Michigan Court of Appeals
Aug 6, 1984
355 N.W.2d 922 (Mich. Ct. App. 1984)

Opinion

Docket No. 68136.

Decided August 6, 1984. Leave to appeal applied for.

Hertz Schram, P.C. (by Gary M. Saretsky), and Lopatin, Miller, Freedman, Bluestone, Erlich, Rosen Bartnick (by Richard E. Shaw), of counsel, for defendant, third-party plaintiffs and appellees Jack and David West.

Barbier, Goulet Petersmarck, P.C. (by George E. Petersmarck, Jr.), for intervening defendant, third-party plaintiff, appellee and cross-appellant Lease Car of America, Inc.

Beier, Howlett, Hayward, McConnell, McCann, Jones, Kingsepp Shea (by Pamela Gaudreau Shea), for third-party defendant, appellant and cross-appellee Detroit Automobile Inter-Insurance Exchange.

Before: R.M. MAHER, P.J., and HOOD and R.B. MARTIN, JJ.

Former circuit court judge, sitting on the Court of Appeals by assignment.



This case concerning rights under a contract of insurance has an involved factual situation. The parties have agreed upon the basic facts with some dispute in minor areas which do not affect the legal ramifications.

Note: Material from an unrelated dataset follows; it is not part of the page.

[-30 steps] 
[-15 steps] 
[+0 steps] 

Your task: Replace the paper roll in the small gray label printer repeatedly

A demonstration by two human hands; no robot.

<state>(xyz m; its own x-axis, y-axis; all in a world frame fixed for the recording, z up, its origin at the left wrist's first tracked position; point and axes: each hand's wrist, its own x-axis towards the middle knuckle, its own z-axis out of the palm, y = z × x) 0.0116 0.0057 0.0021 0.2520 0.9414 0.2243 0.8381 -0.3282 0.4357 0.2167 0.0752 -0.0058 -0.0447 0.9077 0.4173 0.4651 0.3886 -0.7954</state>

Stephen Schroeder was an account executive with Sohigian and Partners. On June 13, 1977, he leased a Pontiac Trans Am from Lease Car of America, Inc. The lessor was to provide public liability and property damage insurance in the amount of $1,000,000 for protection of the lessor and the lessee against liability for bodily injury and property damages. The lessor agreed to assume responsibility for damages against theft or collision. There was a further provision that if the lessor or its insurance company were unwilling to insure the lessee, the lessor could cancel the lease forthwith. The lessee would then have a right to secure his own insurance and the lease could be reinstated.

Lease Car insured through Maguire Insurance Agency until Maguire in July, 1977, notified Lease Car it was canceling as of August 26 because Schroeder had an unacceptable driving record. Lease Car informed Schroeder he would have to secure his own insurance to be able to keep the lease on the Trans Am alive.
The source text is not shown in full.